Assignment =>
No pictures go into the copy. Write out exactly the lines below from the one containing "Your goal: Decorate" through the one containing "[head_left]".

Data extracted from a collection
_ _ _ _ _

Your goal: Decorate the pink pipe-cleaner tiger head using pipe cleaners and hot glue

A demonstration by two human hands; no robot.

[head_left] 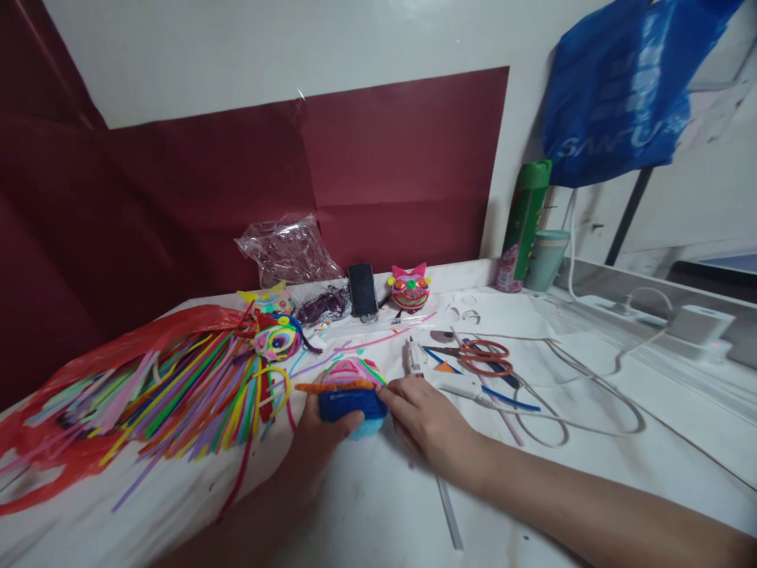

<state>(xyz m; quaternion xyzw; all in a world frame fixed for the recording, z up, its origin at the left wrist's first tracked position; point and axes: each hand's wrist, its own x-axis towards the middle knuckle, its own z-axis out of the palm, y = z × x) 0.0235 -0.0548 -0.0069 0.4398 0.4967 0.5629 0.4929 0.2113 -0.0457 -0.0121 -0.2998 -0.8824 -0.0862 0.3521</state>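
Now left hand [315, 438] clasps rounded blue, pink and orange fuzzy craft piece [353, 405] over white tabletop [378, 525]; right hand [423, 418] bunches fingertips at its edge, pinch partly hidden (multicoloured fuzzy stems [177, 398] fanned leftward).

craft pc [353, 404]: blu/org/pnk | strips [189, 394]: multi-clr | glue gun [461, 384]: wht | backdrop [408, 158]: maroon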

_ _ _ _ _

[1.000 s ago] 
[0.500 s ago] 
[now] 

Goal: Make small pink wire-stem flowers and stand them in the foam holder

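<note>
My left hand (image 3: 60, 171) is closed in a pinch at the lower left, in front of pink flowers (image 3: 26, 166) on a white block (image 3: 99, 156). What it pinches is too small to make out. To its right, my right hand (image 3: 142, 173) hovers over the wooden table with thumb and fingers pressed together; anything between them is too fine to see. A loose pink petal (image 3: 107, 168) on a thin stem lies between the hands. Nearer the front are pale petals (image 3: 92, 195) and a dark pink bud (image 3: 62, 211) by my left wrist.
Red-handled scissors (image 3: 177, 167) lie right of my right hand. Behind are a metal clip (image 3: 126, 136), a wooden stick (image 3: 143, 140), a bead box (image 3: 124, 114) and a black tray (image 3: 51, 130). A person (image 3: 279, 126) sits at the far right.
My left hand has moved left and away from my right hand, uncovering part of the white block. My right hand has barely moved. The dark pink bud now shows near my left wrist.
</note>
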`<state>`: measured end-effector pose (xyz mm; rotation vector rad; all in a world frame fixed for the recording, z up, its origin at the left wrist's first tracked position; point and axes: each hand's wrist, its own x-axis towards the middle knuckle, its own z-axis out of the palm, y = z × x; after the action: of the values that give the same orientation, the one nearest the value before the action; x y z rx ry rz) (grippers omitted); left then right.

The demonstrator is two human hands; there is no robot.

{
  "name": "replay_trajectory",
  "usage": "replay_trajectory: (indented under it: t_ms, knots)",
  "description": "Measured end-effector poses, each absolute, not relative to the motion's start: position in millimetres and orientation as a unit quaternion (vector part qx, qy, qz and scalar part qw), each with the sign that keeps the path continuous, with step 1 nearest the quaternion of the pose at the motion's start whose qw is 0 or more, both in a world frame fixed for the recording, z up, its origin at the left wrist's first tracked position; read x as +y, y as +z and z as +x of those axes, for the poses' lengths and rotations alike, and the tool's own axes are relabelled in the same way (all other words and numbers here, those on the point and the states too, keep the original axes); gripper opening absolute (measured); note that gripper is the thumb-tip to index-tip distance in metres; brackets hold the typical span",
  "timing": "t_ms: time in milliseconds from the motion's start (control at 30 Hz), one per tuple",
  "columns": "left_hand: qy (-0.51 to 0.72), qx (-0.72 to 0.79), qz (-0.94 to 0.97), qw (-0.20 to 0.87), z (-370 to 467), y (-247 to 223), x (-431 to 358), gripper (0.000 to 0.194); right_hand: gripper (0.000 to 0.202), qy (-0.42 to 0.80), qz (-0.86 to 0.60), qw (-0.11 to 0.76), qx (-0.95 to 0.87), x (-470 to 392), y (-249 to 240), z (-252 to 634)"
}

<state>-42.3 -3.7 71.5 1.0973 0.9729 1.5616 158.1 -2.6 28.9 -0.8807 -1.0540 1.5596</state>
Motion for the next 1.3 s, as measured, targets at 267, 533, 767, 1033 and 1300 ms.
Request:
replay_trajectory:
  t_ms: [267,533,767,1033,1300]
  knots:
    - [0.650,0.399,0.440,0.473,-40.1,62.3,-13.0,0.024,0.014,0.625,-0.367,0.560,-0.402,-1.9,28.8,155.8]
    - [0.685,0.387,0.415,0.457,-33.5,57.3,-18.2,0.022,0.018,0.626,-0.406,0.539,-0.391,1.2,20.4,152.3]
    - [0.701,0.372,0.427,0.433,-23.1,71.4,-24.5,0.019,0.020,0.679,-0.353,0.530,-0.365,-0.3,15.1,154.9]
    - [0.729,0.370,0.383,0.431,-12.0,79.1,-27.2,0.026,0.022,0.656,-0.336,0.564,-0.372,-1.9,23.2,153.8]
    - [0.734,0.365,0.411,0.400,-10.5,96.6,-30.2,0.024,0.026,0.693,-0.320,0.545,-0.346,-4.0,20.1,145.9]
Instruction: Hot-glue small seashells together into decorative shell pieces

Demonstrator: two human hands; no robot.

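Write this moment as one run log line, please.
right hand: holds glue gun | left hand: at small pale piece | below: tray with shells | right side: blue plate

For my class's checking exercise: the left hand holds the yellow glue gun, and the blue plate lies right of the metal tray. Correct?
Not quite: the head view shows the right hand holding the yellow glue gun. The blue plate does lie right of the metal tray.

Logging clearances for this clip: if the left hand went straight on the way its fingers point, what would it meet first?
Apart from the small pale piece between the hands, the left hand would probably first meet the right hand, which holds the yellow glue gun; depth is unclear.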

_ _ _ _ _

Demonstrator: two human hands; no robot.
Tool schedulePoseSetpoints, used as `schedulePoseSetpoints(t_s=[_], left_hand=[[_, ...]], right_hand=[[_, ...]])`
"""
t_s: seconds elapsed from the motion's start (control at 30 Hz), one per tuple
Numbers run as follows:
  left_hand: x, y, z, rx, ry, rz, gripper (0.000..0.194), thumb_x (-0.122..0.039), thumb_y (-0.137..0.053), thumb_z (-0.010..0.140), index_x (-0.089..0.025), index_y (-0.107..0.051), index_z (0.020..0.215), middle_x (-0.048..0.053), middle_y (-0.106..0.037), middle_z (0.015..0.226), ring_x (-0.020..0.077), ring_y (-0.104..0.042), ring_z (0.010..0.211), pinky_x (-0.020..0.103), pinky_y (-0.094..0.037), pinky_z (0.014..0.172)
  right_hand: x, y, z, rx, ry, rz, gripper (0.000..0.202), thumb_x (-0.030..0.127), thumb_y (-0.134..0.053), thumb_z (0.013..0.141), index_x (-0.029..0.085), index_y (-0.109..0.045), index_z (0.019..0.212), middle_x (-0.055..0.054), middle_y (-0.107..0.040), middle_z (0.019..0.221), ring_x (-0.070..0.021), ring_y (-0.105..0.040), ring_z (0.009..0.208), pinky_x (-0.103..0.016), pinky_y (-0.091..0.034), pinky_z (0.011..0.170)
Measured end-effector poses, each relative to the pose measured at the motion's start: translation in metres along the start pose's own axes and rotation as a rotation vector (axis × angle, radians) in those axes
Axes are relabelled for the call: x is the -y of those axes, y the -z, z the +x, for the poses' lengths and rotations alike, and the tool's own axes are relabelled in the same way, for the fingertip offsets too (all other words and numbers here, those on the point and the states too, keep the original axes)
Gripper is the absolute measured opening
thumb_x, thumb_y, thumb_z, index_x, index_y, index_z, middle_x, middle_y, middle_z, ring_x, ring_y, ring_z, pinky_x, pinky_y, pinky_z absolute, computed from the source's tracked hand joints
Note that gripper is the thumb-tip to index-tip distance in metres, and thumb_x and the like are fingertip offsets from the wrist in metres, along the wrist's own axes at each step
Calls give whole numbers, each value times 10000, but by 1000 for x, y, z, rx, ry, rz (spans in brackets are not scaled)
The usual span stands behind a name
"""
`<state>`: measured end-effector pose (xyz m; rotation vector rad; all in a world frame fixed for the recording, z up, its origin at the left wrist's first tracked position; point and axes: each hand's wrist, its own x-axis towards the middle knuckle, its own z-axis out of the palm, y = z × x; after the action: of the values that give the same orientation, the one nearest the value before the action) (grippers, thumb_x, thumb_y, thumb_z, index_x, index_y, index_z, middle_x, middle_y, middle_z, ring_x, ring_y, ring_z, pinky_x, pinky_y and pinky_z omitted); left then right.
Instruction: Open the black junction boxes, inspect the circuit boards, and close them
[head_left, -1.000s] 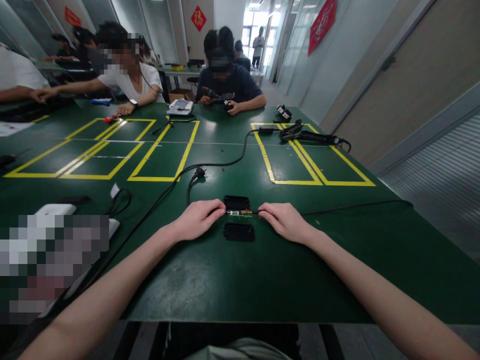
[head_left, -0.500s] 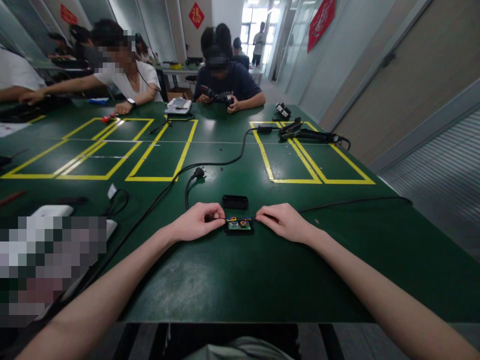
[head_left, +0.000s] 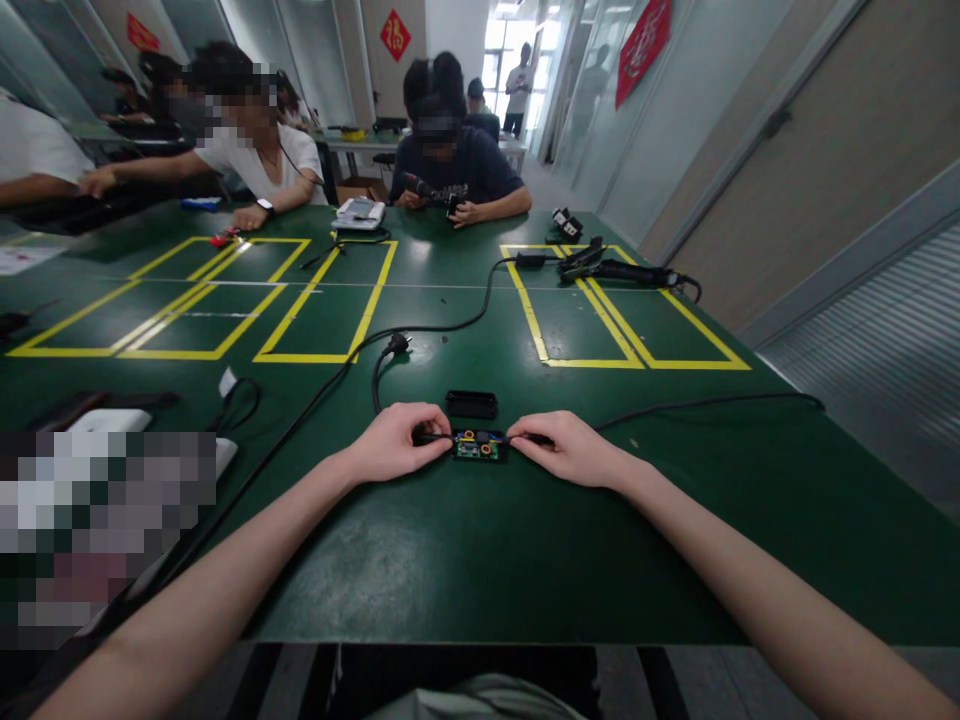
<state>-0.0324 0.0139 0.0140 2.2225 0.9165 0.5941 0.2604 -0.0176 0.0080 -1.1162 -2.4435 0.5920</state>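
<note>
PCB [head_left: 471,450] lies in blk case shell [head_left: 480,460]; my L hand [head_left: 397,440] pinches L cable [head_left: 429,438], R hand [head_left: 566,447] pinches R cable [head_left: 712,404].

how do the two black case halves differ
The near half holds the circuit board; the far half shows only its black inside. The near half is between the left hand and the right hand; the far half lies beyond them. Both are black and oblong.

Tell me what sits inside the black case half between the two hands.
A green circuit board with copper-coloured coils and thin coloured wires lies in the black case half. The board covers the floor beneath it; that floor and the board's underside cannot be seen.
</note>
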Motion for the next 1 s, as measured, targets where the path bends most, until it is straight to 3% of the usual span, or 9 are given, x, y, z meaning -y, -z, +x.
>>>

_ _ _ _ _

Written answer =>
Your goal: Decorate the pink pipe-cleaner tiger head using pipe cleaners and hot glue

A demonstration by two human hands; no robot.

[head_left] 

Work on the answer is now done.